Vidé de son jus le client à qui elle a fait l’amour se désintéresse d’elle, il s’est levé et rassemble ses habits avant de les remettre, il a d’éjaculé pour la deuxième fois dans son vagin après lui avoir aussi arrosé la gorge de sperme.
Coinçant la serviette entre ses cuisses elle répond.
«petite pute tu vas avoir l’occasion de sortir de ton train train habituel et de mieux rentabliser ton cul!
Pas de bonjour, les mondanités ou la politesse son interlocuteur s’en fiche surtout avec l’être de rang très inférieur qu’elle est devenue.
La prostituée se montre cependant polie comme une soumise doit l’être auprès de l’homme qui représente de son maître.
– bonjour monsieur Marco! que puis je pour vous?
– je vais t’envoyer une adresse sur ta messagerie! c’est un gros chantier où les ouvriers dont la plupart sont étrangers vivent sur place dans des caravanes et baraquements!
– d’accord! à quoi je dois m’attendre?
– ils sont en manque de femelles depuis un moment et leur employeur alerté par le chef de chantier qui les sent de plus en plus énervés et agressifs ainsi que nettement moins productifs a décidé de leur envoyer une prostituée pour les calmer! tu es l’heureuse élue et ils vont donc payer pour te sauter! tu connais les tarifs, ce sont ceux du tapin en pleine nature et ta rémunération sera fonction de ce que chacun exigera de toi!
– ils sont nombreux?
– au moins une bonne quinzaine de mâles d’après ce que je sais! mais je pense que le demandeur a nettement minimisé le nombre qui sera certainement plus près du double!
– c’est beaucoup et cela va être trop fatiguant! je ne vais pas tenir!
– ce n’est pas insurmontable pour une putain comme toi! même si tu es encore très jeune tes trous sont bien rodés maintenant! et plus ils seront plus tu gagneras!
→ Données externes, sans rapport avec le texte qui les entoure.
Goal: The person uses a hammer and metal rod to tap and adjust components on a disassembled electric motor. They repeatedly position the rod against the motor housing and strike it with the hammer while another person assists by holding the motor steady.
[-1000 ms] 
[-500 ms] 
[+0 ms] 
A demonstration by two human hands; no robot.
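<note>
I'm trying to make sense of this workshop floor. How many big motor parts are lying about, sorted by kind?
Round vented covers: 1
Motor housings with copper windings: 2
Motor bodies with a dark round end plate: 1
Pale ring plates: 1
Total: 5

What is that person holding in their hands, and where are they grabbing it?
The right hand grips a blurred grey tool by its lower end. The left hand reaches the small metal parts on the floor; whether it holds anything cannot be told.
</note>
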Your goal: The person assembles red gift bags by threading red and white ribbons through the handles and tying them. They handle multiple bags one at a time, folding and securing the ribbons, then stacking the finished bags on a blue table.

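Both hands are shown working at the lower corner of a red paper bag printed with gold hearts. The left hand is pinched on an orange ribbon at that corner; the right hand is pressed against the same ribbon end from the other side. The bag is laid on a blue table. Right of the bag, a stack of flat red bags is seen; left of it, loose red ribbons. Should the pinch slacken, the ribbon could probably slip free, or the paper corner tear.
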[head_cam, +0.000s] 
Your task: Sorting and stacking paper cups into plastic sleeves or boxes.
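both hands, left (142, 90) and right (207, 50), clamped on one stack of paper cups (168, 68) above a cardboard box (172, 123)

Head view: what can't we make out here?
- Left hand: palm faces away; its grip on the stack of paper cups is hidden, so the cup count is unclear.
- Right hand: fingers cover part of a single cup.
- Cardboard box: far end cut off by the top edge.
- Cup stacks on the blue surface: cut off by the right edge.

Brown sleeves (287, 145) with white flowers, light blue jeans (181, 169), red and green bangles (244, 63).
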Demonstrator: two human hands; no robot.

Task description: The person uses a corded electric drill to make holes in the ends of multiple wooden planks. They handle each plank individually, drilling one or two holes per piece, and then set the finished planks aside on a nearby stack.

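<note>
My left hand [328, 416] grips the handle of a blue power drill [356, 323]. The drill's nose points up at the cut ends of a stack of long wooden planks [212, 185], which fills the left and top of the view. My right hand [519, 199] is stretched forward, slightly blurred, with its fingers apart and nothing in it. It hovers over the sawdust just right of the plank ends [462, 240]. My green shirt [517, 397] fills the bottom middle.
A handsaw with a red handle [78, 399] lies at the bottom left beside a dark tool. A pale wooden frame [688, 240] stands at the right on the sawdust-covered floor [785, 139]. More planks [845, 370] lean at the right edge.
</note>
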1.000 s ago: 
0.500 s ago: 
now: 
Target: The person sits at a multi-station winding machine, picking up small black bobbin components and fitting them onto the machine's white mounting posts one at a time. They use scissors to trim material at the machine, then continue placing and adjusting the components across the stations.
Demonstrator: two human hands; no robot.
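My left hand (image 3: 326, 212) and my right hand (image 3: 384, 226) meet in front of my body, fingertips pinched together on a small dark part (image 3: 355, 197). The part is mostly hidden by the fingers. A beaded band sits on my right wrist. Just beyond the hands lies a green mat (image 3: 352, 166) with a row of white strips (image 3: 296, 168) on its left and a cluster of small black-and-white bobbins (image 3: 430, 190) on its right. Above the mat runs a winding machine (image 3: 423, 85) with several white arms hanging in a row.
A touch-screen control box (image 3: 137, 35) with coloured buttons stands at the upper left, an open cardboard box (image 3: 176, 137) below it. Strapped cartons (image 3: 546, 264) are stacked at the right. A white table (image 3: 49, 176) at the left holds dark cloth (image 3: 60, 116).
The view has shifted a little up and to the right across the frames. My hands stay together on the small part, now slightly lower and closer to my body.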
– et surtout plus vite je serais usée! mon maître devrait me ménager un peu pour que je lui rapporte le plus longtemps possible car la jeunesse n’est pas éternelle!
– que tu soit vite usée il s’en fiche pourvu que tu sois d’un bon rapport financier pendant quelques années! une fois devenue inutile une chose comme toi se met au rebut et se remplace facilement!
– je suis consciente de ce qui m’arrivera quand je ne ferai plus l’affaire!
– la décision est déjà prise! pas de sentiments! tu seras vendue à un proxénète à l’étranger et tu travailleras à l’abattage dans un bordel minable sans hygiène où la lie du pays vient se soulager et transmettre ses maladies!
– merci de me remonter le moral et de m’expliquer de quelle façon je vais mourrir dans d’horribles conditions! vous n’avez pas beaucoup de considération pour moi monsieur pourtant je fais tout pour satisfaire mon maître!
– tu devrais être fière d’appartenir à un homme qui s’est intéressé à la créature misérable que tu étais et a su exploiter ton unique talent, celui pour le cul!
– je ne suis pas fière de ce que je suis devenue! je n’aurais jamais de sympathie pour celui qui est devenu mon maître sans jamais me montrer son visage et a fait de moi ce sous-ordre de l’humanité! il m’a dépucelée sans que je ne sois consentante et sans que je n’aie d’envie de sexe puis m’a donnée en pâture à ses employés avant de me prostituer!
– c’est de la rebellion? tu ne m’as pas habituée à ça!
– non monsieur! juste une constatation! je suis obéissante et soumise à celui à qui j’appartiens! je fais tout pour lui rembourser la grosse somme d’argent que l’amant de ma sœur lui a dérobé!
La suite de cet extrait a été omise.